I used to go to a bright school

Where Youth and Frolic taught in turn;

But idle scholar that I was,

I liked to play, I would not learn,

So the Great Teacher did ordain

That I should try the School of Pain.

Katy also has some marvelous ideas like decorating a small Christmas tree and hanging a variety of tiny gifts on it. I have borrowed this idea and given small trees, decorated with homemade decorations by the children and little parcels and chocolates to two of Michael’s teachers as part of their year-end gift.

I also, somehow, got the idea of making a book for my Mother, from this book. I supervised the creation of a picture for the book by each of my three younger sisters and we glued in a variety of chocolates and sweets. This very fat book was gifted to my Mother one Christmas morning.
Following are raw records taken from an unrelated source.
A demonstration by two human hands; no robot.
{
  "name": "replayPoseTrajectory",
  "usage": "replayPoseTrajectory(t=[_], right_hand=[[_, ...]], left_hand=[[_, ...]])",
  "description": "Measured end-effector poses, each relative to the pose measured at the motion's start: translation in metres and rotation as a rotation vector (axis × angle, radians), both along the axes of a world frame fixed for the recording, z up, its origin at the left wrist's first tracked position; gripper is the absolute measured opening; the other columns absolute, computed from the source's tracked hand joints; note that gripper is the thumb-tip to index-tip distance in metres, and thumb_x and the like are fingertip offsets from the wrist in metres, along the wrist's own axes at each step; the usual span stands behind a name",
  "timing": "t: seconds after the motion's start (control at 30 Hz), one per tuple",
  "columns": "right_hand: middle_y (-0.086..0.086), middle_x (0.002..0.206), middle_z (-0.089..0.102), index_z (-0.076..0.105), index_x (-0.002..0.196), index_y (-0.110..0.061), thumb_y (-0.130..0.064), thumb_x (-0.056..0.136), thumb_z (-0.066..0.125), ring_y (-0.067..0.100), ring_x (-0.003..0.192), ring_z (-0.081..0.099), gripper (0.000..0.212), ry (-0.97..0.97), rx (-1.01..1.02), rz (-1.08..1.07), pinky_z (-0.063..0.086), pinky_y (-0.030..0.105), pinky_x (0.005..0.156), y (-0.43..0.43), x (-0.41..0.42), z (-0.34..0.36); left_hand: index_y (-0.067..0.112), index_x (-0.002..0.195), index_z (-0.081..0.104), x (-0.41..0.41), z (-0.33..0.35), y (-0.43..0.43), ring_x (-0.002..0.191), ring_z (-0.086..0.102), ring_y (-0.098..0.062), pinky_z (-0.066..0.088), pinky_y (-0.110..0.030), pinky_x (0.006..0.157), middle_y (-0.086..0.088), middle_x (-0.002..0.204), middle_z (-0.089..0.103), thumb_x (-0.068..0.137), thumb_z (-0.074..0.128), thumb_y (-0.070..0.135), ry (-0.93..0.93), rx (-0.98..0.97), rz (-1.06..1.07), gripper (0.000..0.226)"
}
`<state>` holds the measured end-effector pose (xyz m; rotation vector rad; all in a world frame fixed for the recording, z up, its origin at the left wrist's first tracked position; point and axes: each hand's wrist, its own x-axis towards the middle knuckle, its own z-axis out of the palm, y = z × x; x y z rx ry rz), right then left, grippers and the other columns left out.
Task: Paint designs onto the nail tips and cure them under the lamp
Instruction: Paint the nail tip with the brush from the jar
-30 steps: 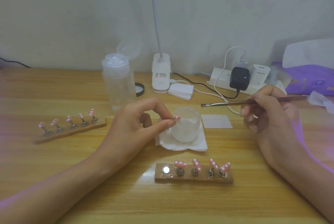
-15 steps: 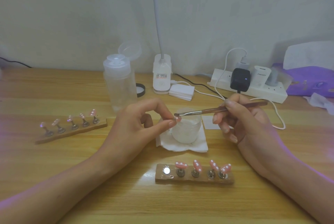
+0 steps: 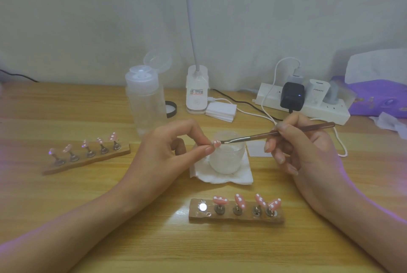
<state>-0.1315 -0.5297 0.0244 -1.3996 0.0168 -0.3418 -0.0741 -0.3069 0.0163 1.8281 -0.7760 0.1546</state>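
My left hand (image 3: 167, 151) pinches a small pink nail tip (image 3: 217, 143) with white dots between thumb and forefinger, held above the frosted glass cup (image 3: 228, 157). My right hand (image 3: 299, 147) grips a thin nail brush (image 3: 275, 134), whose tip touches the held nail tip. A wooden holder (image 3: 236, 214) near me carries several pink dotted tips and one bare magnet at its left end. A second wooden holder (image 3: 88, 158) with several tips lies at the left. The white lamp base (image 3: 196, 92) with its gooseneck stands at the back.
A clear pump bottle (image 3: 145, 101) with open lid stands behind my left hand. The cup sits on a white tissue (image 3: 222, 175). A white power strip (image 3: 308, 105) with chargers and cables lies back right, a purple box (image 3: 381, 96) beyond it, and a white pad stack (image 3: 221, 110).
My right hand has moved left with the brush, bringing its tip from the right side over to the nail tip. My left hand has stayed in place with the nail tip.
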Motion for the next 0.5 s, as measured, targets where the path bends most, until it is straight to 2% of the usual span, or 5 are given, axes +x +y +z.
replayPoseTrajectory(t=[0.1,0.23,0.3,0.4,0.5], right_hand=[[0.007,0.061,0.063,0.05,0.071,-0.019,-0.014,0.097,0.055,0.01,0.046,0.046,0.027,-0.026,0.012,-0.013,0.029,0.015,0.036,-0.0021,0.0,0.0001],[0.008,0.065,0.067,0.054,0.069,-0.022,-0.023,0.087,0.063,0.01,0.047,0.047,0.02,-0.042,-0.032,0.048,0.031,0.016,0.038,0.0028,-0.0017,0.0025],[0.008,0.064,0.066,0.052,0.074,-0.017,-0.023,0.086,0.067,0.009,0.047,0.045,0.02,-0.022,-0.055,0.007,0.029,0.016,0.037,0.0024,-0.0019,0.0011],[0.006,0.061,0.064,0.05,0.075,-0.016,-0.014,0.096,0.057,0.01,0.046,0.041,0.022,-0.029,-0.057,-0.05,0.023,0.016,0.039,-0.0004,-0.0005,-0.0003],[0.007,0.063,0.066,0.054,0.069,-0.024,-0.023,0.091,0.058,0.011,0.047,0.038,0.022,-0.098,-0.065,-0.023,0.018,0.03,0.047,0.001,-0.0003,0.0011]], left_hand=[[0.016,0.074,0.066,-0.0009,0.0007,-0.0011,0.044,0.034,-0.003,0.03,-0.007,0.048,0.027,0.054,0.054,0.08,0.074,0.029,-0.015,-0.007,-0.004,0.017],[0.016,0.075,0.066,-0.0004,0.0003,-0.0002,0.043,0.034,-0.002,0.03,-0.007,0.048,0.028,0.056,0.055,0.083,0.076,0.021,-0.023,0.012,-0.002,0.014],[0.015,0.075,0.066,-0.0009,0.0006,-0.0006,0.043,0.034,-0.002,0.03,-0.007,0.048,0.028,0.055,0.054,0.082,0.074,0.027,-0.02,0.005,-0.004,0.016],[0.014,0.075,0.066,-0.0015,0.0013,-0.0011,0.043,0.034,-0.003,0.03,-0.007,0.048,0.027,0.054,0.054,0.081,0.073,0.03,-0.007,-0.011,-0.008,0.019],[0.013,0.075,0.066,-0.0018,0.0008,-0.0006,0.043,0.035,-0.003,0.03,-0.008,0.047,0.025,0.056,0.055,0.083,0.074,0.026,-0.004,0.0,-0.01,0.017]])
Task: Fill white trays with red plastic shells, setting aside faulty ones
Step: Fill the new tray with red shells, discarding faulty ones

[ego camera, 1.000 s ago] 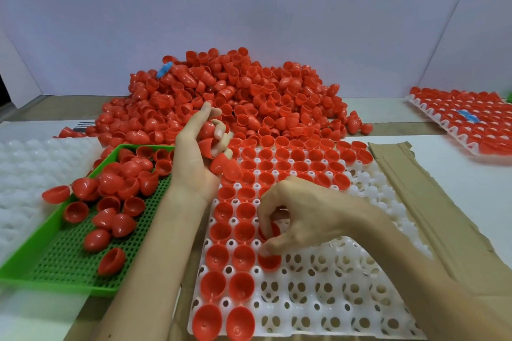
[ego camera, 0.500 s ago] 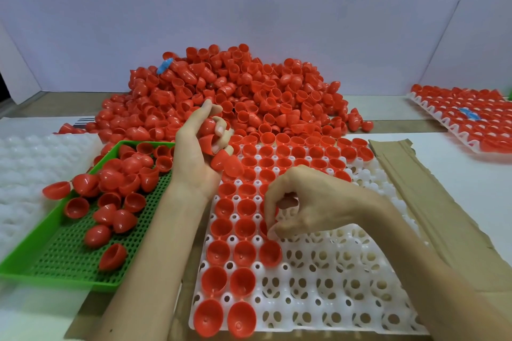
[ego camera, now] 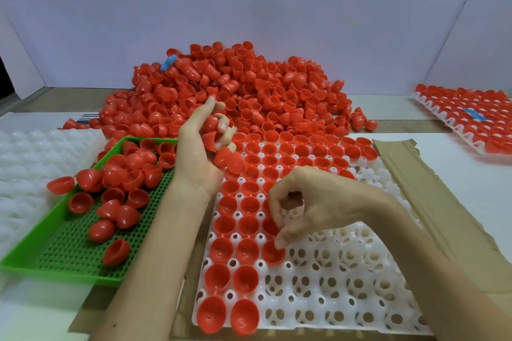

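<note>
A person's right hand (ego camera: 313,202) curls over the white tray (ego camera: 346,285), its fingertips (ego camera: 279,242) down among the red shells of the third column, the thumb at the rim of one seated shell (ego camera: 273,253). Whether the fingers pinch a shell or only touch one cannot be told from the head camera. The left hand (ego camera: 198,155) hovers over the tray's far left corner, gripping a clutch of spare shells (ego camera: 230,162) in its curled fingers.

Close to half of the tray looks filled: the far rows are full across, the two left columns run down to the near edge, and the third column stops at the right hand. The cups to the right and nearer the camera stand bare.

Supply is no worry: a large pile of shells (ego camera: 249,97) lies on the tabletop (ego camera: 471,188) just beyond the tray, with a small blue piece (ego camera: 168,62) on top. To the left a green tray (ego camera: 69,275) holds loose shells, probably the rejects. A filled tray (ego camera: 454,130) sits far right, blank white trays (ego camera: 27,174) far left, and a strip of cardboard (ego camera: 443,202) lies beside the work.
</note>
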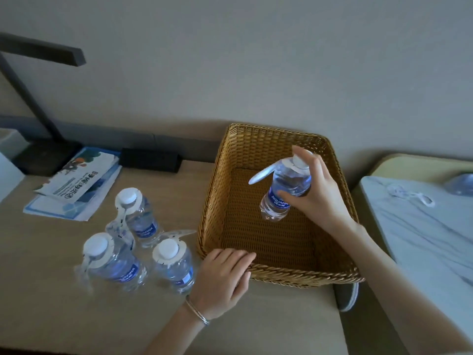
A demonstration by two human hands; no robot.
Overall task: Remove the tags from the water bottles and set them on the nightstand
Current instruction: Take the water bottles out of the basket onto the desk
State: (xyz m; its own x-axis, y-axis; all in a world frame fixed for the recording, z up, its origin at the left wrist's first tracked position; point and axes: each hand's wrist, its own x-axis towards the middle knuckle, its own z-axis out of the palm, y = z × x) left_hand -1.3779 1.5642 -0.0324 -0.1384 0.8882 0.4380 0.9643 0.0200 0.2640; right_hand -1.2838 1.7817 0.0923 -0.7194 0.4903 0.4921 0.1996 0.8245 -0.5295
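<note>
Right hand (320,198) grip holds bottle (288,181) (cap up, leaning right) over basket (231,160); left hand (222,277) holds rim.

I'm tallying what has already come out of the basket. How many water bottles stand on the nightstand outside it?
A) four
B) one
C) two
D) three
D: the back bottle, the front-left bottle and the front-right bottle stand on the nightstand left of the wicker basket, while the right hand holds a fourth bottle above the basket.
</note>
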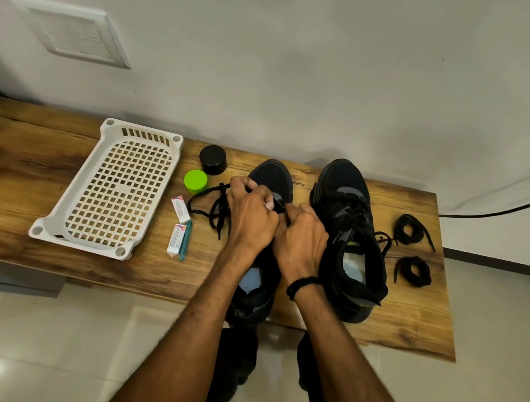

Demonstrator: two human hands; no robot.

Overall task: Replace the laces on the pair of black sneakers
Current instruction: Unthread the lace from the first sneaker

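Observation:
Two black sneakers stand on a wooden bench [27, 171], toes toward the wall. The left sneaker [273, 178] lies under both my hands; its black lace [209, 205] trails loose to the left on the wood. My left hand [250, 215] has its fingers curled over the sneaker's lacing area, gripping the lace. My right hand [302, 239] sits beside it, fingers curled and pinching the lace at the eyelets. The right sneaker [349, 234] is still laced. Two coiled black laces, one [412, 230] above the other [413, 269], lie at the far right.
A white perforated plastic tray [115, 189] lies on the bench's left part. Beside it are a black round container [213, 160], a green lid [195, 180], two small white packets [180, 208] and a teal tool [186, 240]. A black cable [506, 207] runs along the wall at right.

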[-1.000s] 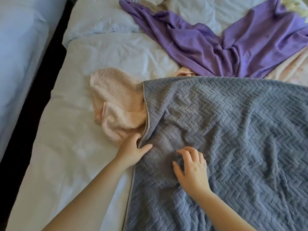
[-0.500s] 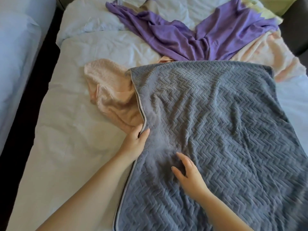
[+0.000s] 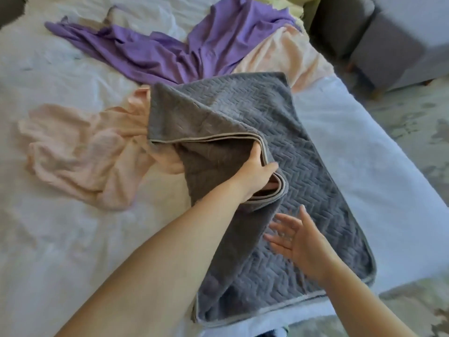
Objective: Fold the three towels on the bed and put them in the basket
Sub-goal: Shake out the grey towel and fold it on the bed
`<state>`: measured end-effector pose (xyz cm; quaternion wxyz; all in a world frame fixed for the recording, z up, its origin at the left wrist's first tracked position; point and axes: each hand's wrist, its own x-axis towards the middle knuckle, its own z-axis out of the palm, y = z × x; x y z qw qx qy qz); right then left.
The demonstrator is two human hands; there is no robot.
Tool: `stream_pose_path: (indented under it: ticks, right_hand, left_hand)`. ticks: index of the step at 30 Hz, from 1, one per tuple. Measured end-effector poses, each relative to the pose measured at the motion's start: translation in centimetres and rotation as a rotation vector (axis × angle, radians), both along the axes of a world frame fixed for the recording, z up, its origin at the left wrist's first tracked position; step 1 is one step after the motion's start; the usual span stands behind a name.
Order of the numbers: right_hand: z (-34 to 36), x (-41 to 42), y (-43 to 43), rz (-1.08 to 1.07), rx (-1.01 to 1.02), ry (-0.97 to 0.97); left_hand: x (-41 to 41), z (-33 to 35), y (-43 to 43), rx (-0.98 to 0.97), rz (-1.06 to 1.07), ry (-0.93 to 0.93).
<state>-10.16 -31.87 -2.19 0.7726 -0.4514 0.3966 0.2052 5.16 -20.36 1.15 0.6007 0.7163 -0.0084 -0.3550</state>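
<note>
A grey herringbone towel point(image 3: 315, 190) lies across the near right part of the bed. My left hand point(image 3: 255, 173) grips its left edge and holds that edge lifted and folded over toward the right, so the plain underside shows. My right hand point(image 3: 296, 239) hovers open, fingers spread, just above the towel's lower middle. A crumpled pink towel point(image 3: 80, 154) lies to the left, partly under the grey one. A purple cloth point(image 3: 170, 49) is spread at the far side of the bed. No basket is in view.
The bed has a white sheet point(image 3: 60, 251), wrinkled on the left. A peach-coloured blanket point(image 3: 291, 54) lies at the far right under the purple cloth. Grey upholstered furniture point(image 3: 393, 45) stands beyond the bed's right side, on a patterned floor point(image 3: 413, 122).
My left hand has taken hold of the grey towel's left edge and lifted it over to the right. My right hand has come off the towel and opened. The view has swung right.
</note>
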Motion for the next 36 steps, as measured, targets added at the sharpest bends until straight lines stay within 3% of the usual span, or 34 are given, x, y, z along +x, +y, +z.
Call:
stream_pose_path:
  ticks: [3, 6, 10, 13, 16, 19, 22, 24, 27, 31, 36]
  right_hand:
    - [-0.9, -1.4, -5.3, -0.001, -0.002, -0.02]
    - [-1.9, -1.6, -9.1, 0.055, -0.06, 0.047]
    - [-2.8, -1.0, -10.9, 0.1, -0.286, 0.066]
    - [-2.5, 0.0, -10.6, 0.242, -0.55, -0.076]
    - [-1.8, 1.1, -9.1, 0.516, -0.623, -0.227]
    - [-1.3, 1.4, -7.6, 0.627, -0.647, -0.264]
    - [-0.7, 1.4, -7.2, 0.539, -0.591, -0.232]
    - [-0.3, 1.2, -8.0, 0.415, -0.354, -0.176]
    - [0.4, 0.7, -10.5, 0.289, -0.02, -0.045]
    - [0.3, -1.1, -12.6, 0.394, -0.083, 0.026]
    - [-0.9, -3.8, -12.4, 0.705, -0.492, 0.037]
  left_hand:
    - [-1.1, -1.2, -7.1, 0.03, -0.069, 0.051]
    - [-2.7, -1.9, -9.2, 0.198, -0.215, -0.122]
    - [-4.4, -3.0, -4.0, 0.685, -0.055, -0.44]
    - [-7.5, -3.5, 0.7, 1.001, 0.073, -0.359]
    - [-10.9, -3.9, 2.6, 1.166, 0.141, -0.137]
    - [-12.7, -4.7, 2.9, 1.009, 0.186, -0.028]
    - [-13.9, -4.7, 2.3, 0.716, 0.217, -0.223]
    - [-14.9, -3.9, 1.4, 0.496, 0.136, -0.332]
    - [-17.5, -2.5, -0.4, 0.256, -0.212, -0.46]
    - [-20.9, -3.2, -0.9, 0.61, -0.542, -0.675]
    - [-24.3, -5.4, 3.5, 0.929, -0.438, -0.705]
Image result for illustrations from what katy did

The aspect of this trilogy that made the biggest impression on me when I read this book as a girl was Katy’s amazing ability to make friends with a vast array of unexpected and unusual people. Katy quickly becomes totally devoted to her new friends and, as she doesn’t always make the best choices of friendships, she often ends up being totally devastated when the friendships come to a sad end. Two of these friendships remain in my mind, the one was with the ailing wife of a man who proved to be a scoundrel and suddenly disappeared, along with his poor wife, in the middle of the night. The other was a pretentious girl called Imogen Clarke who was very pretentious and prone to passing her exaggerations and made-up stories off as the truth. In the book, Katy is totally astonished to discover the Imogen’s stories are not true.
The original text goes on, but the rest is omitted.